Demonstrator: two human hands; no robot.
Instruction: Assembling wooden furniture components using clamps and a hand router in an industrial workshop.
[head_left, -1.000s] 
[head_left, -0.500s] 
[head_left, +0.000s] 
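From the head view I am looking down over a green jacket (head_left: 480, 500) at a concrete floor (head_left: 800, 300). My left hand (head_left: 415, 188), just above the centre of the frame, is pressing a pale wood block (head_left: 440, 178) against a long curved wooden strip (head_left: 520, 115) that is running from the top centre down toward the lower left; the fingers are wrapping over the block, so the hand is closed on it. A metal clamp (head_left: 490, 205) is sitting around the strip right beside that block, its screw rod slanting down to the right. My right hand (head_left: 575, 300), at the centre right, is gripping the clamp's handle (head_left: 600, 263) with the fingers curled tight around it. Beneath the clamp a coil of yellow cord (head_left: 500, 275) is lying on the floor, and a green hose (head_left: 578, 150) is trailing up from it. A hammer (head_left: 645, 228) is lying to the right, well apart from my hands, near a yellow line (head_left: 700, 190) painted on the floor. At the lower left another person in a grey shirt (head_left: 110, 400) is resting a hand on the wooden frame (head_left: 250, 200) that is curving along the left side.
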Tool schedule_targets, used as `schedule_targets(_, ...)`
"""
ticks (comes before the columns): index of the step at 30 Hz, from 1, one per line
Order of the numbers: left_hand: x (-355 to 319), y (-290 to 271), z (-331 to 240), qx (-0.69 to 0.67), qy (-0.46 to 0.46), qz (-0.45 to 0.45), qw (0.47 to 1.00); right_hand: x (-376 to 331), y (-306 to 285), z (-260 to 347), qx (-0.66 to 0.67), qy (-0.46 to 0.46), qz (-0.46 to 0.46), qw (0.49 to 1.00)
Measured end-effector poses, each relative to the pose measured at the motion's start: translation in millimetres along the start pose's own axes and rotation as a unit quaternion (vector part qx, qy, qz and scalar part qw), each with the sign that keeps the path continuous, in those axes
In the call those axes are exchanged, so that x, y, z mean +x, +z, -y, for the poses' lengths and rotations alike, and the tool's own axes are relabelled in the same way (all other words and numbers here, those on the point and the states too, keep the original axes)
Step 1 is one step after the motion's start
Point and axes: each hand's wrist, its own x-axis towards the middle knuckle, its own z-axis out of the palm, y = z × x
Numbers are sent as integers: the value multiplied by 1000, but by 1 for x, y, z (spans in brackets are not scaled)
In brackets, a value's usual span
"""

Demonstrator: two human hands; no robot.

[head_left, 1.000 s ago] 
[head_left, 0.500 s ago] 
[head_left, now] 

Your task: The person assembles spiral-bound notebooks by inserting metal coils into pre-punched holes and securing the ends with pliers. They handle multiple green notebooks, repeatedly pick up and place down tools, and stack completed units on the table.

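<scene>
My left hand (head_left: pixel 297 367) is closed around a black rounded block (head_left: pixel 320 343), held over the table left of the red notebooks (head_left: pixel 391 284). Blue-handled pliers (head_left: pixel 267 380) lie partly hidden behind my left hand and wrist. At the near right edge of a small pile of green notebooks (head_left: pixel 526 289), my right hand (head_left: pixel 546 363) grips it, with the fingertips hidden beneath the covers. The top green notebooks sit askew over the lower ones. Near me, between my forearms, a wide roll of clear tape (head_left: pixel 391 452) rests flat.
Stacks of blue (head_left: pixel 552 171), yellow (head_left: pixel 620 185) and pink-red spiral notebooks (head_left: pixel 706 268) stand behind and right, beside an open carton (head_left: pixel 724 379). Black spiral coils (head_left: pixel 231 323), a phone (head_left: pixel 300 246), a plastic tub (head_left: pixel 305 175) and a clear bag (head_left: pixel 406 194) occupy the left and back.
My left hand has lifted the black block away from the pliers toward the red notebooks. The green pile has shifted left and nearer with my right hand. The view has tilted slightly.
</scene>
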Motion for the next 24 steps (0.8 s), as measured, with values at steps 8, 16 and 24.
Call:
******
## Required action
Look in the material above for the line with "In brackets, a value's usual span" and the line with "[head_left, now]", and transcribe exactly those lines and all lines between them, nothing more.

## Expected answer
In brackets, a value's usual span
"""

Demonstrator: two human hands; no robot.

[head_left, 1.000 s ago] 
[head_left, 0.500 s ago] 
[head_left, now] 

What this exercise needed has been supplied.